International cricket competition

The Centenary Tests were two matches of Test cricket played between the English cricket team and the Australian cricket team, the first in 1977 and the second in 1980. These matches were played to mark the 100th anniversaries of the first Test cricket matches played in Australia (1877) and in England (1880) respectively. Neither match was played for The Ashes.

The first Centenary Test was played in March 1977 to commemorate the match that is considered to be the first Test match, played in 1877. Both the 1877 and 1977 matches were played at the Melbourne Cricket Ground in Melbourne, Australia. Remarkably, Australia won both matches by exactly the same margin, 45 runs.

A second Centenary Test was played in 1980 at Lord's in London, to commemorate the first Test match in England, at The Oval in 1880. The 1880 match was the fourth to be considered a Test match, and followed three earlier matches played between England and Australia in Australia (including the 1877 Test). The 1980 match was badly affected by rain on the first two days, and was drawn. This was the last Test match commentated by John Arlott.

==The first Cricket Test match, March 1877==

The 1877 match was a timeless Test played from 15 to 19 March 1877, with a rest day on 18 March, with 4-ball overs. Australia scored 245 in the first innings, with 165 from Charles Bannerman, the first Test century, before he retired hurt (over 67% of the total, a Test record that still stands). The England team, captained by James Lillywhite, scored 196 in reply, with Billy Midwinter taking 5/78, the first Test "five for". Australia scored 104 in their second innings, with Alfred Shaw taking 5/38, setting England a target of 153 to win, but England were bowled out for 108, with Tom Kendall taking 7/55.

==Centenary Test, 1977 at the Melbourne Cricket Ground==
The idea of a celebration match at the Melbourne Cricket Ground to commemorate the centenary of Test cricket was conceived by former Test player and MCC committeeman Hans Ebeling.

Organisation of the event was coordinated between the Melbourne Cricket Club and the Victorian Cricket Association, with sponsorship provided by Benson & Hedges, Trans Australia Airlines (who flew the past and present Australian cricketers to the event), Qantas (who flew the past and present English players in from London), and the Melbourne Hilton Hotel.
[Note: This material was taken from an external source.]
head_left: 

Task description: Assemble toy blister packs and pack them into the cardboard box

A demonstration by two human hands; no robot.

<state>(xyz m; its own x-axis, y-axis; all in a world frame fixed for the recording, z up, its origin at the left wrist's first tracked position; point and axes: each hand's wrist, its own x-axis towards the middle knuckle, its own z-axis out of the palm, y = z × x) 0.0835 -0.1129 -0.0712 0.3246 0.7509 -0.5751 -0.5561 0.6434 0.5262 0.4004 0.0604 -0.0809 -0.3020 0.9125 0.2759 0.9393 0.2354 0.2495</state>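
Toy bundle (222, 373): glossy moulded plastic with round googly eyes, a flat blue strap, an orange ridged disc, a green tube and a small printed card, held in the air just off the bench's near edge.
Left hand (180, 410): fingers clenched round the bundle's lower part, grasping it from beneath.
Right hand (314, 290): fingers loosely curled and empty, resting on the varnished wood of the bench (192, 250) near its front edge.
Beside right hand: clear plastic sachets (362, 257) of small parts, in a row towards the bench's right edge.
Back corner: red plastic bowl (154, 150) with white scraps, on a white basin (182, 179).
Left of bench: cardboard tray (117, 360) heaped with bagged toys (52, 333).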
In Australia, the game was broadcast on ABC TV and The 0-10 Network; the ABC commentary team consisted of Keith Miller, Paul Sheahan, Frank Tyson and Norman May, while the 0-10 Network commentary team comprised Richie Benaud, Bill Lawry, Ian Chappell (all of whom would later commentate cricket for the Nine Network), Bob Simpson and Geoffrey Boycott.
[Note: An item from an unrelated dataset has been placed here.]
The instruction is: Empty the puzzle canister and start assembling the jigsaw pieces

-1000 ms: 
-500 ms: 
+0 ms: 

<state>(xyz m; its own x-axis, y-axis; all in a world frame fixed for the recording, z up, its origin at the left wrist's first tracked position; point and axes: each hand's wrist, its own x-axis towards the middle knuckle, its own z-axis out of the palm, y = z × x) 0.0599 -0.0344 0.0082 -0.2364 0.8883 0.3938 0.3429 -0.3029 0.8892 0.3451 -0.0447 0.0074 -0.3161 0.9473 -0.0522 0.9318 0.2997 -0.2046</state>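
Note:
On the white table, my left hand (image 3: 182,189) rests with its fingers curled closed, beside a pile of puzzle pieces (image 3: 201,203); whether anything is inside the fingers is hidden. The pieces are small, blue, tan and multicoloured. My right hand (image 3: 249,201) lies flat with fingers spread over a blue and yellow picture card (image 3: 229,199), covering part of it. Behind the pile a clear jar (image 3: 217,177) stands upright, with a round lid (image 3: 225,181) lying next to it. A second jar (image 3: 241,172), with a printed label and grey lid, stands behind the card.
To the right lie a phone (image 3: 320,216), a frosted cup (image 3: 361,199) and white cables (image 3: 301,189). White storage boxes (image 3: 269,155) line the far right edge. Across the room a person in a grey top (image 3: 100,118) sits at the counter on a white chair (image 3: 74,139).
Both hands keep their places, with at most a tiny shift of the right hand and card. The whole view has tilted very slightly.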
The Centenary Test was played from 12 to 17 March 1977, with a rest day on 15 March. At that time, Test matches in Australia were played with 8-ball overs. This was the 800th Test match played, and the 225th between the two countries.

===The teams===
| Australia *GS Chappell (Queensland) – Captain *RW Marsh (Western Australia) *IC Davis (New South Wales) *RB McCosker (New South Wales) *GJ Cosier (South Australia) *DW Hookes (South Australia) *KD Walters (New South Wales) *DK Lillee (Western Australia) *GJ Gilmour (New South Wales) *KJ O'Keeffe (New South Wales) *MHN Walker (Victoria) *RJ Bright (Victoria) – 12th man | | England *AW Greig (Sussex) – Captain *APE Knott (Kent) *JM Brearley (Middlesex) *RA Woolmer (Kent) *DW Randall (Nottinghamshire) *DL Amiss (Warwickshire) *KWR Fletcher (Essex) *JK Lever (Essex) *DL Underwood (Kent) *CM Old (Yorkshire) *RGD Willis (Warwickshire) *GD Barlow (Middlesex) – 12th Man | |

===Match description===
Day One (12 March):
After the pre-match ceremony, Tony Greig and Greg Chappell walked to the middle of the ground for the coin toss. Chappell had been handed a gold coin specially minted for the occasion. Greig called correctly and chose to field, presumably to shield his openers from having to face Dennis Lillee first.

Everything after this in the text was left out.